The Everglades proper is on the mainland. The 10,000 islands are uninhabited mangrove islands extending northward from the northwest corner of the Everglades. Close by to Everglades City and home to lots of birds, beautiful beaches, black starry nights, gorgeous sunsets and drug drops.

We can handle it.

I think.

2010 Ding Darling


In the fall of 2010, Sharon and I were sitting in our favorite Cambridge café down the hill, when the owner discretely asked if we could move a table over. No problem.

Another regular and his girlfriend needed our table. Both were blind and needed a bit more room for their service dogs.

We struck up a conversation. Curiously he was a kayaker/ fisherman and spent a big chunk of each year in the Tampa area. “As a computer programmer I can live where I want to.”

He knew Canoe Escapes, our favorite Tampa area Hillsborough river canoe/kayak rental company. I carry my Canoe Escapes VIP, “Very Important Paddler”, card every day in my wallet.

It humors me.

And besides with three more stamps, I’ll get a free rental.

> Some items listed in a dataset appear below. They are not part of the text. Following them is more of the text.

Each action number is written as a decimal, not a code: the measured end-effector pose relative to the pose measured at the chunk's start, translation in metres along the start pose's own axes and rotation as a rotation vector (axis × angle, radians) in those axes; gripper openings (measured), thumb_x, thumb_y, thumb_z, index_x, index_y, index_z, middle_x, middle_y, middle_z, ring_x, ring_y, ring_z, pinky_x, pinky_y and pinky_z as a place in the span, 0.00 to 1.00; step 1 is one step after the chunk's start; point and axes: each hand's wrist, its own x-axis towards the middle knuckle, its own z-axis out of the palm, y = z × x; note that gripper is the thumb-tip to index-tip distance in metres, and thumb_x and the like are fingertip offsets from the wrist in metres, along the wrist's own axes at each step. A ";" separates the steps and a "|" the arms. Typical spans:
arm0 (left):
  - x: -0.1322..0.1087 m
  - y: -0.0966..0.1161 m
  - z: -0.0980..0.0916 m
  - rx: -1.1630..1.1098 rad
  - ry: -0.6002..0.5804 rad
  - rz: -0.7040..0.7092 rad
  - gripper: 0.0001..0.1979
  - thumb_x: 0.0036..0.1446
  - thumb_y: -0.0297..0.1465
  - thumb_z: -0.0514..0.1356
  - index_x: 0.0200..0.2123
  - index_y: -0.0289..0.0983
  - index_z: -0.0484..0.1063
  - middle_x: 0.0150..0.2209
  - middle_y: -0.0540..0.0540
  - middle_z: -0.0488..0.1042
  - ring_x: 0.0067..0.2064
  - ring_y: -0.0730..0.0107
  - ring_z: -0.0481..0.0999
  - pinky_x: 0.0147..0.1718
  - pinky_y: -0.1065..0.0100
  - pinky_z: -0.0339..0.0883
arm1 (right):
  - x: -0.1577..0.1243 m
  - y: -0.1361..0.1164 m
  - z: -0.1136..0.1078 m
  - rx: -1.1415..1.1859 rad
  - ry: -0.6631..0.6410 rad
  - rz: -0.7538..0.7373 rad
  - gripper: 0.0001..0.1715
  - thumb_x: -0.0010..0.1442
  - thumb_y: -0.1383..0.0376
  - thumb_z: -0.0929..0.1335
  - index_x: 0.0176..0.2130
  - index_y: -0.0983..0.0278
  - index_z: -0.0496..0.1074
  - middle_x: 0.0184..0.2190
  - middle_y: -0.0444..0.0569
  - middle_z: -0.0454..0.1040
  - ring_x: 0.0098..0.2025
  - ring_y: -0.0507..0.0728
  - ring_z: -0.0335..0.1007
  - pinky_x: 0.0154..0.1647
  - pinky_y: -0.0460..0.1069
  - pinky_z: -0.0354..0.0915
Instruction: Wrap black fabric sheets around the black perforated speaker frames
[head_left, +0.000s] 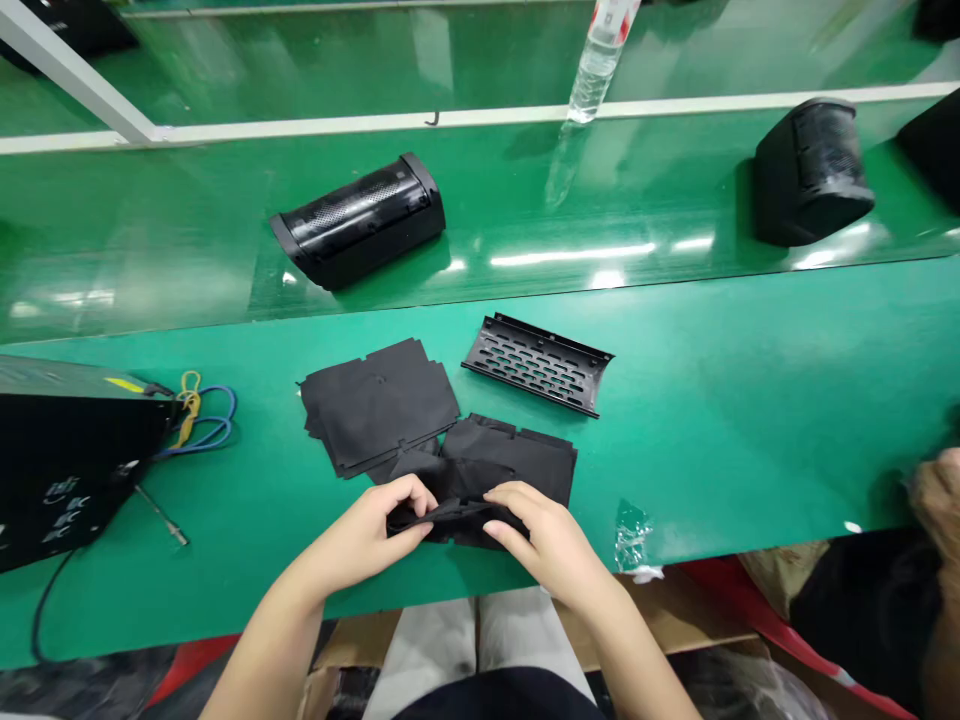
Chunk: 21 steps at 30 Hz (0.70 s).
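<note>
My left hand (367, 530) and my right hand (540, 540) both pinch a folded black fabric-like sheet (457, 515) at the front edge of the green workbench (712, 400). Its far part spreads over the bench in front of my fingers. Just beyond lies a second flat black sheet (379, 405) with notched edges, and a third black sheet (517, 460) runs under the one I hold. A perforated black plastic grille (538, 365) rests to the right of the second sheet, its curved face up.
A black cylindrical speaker housing (358, 222) and a black speaker body (814, 172) stand on a glossy green upper shelf, near a plastic water bottle (600, 60). A black machine (67, 450) with blue and yellow cables (199, 420) sits left. A co-worker's hand (937, 490) shows at right.
</note>
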 end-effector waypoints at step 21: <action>-0.027 0.014 -0.080 -0.551 0.384 0.144 0.14 0.34 0.38 0.65 0.19 0.39 0.62 0.16 0.53 0.66 0.18 0.71 0.67 0.15 0.71 0.61 | 0.015 0.011 0.002 -0.520 0.319 0.121 0.06 0.57 0.65 0.63 0.29 0.62 0.66 0.25 0.45 0.67 0.27 0.54 0.66 0.27 0.47 0.60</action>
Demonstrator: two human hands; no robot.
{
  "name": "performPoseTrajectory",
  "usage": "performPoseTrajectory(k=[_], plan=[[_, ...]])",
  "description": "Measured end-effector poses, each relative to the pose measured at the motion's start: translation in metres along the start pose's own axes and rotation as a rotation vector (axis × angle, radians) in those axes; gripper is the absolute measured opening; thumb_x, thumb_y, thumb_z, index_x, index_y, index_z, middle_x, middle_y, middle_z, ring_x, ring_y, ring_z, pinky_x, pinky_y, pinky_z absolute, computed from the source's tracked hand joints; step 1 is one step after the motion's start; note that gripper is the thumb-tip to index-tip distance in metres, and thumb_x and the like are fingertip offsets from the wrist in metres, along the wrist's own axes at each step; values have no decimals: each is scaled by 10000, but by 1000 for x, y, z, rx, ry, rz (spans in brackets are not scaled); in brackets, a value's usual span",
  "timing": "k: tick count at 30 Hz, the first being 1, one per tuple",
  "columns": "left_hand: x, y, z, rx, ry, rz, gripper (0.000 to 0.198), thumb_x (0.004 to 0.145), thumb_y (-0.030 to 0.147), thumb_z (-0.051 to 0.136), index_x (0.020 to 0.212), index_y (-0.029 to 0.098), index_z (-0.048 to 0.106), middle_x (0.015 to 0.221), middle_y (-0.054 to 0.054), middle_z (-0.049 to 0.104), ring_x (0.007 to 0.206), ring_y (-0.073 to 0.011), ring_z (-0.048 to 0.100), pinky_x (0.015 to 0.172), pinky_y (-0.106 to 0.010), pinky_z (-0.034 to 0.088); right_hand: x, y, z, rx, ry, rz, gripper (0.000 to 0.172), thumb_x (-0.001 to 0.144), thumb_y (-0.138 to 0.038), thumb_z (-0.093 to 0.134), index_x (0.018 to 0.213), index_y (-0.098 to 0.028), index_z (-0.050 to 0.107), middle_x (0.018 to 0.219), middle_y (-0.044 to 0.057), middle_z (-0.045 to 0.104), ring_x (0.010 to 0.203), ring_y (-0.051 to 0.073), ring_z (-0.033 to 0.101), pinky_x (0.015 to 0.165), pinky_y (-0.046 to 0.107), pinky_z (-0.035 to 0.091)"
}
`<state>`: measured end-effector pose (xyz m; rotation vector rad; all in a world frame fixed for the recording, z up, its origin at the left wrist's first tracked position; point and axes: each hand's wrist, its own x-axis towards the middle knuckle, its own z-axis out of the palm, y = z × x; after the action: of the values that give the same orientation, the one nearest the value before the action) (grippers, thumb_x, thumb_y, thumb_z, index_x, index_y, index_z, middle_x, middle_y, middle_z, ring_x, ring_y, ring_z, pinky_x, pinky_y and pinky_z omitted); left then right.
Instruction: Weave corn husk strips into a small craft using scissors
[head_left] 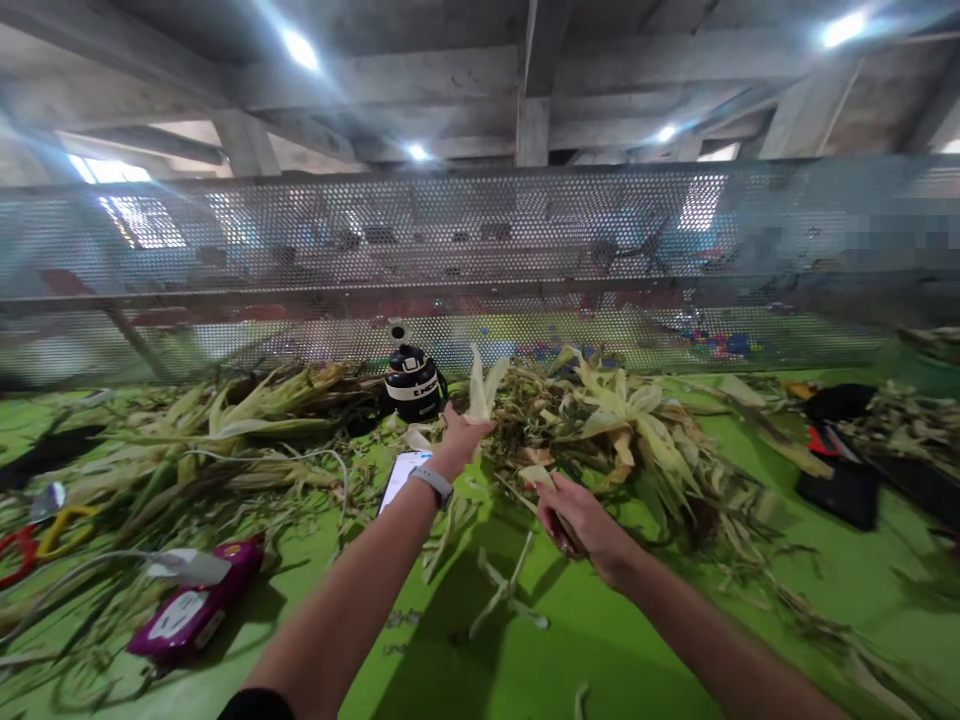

Our friend noted that Canoe Escapes had recently changed ownership. He went boating regularly with a couple of Tampa Buccaneer pro-football players. The stories went on and on.

I started to get suspicious as each one-upped the one before.

His female companion was cute. 10:30 AM on a Saturday. Couples, the night after? Early in the relationship? Could be boasting time.

She was pretty, quiet, and a nice person.

Her dog was great too. She let us pet him. Not by the book for a service dog. We offered our bacon. She politely declined on behalf of Mr. Dog.

“Not healthy, though he loves it.”

You could tell by Mr. Dog’s body language that he was disappointed. He clearly understood the word “bacon”  and the offer.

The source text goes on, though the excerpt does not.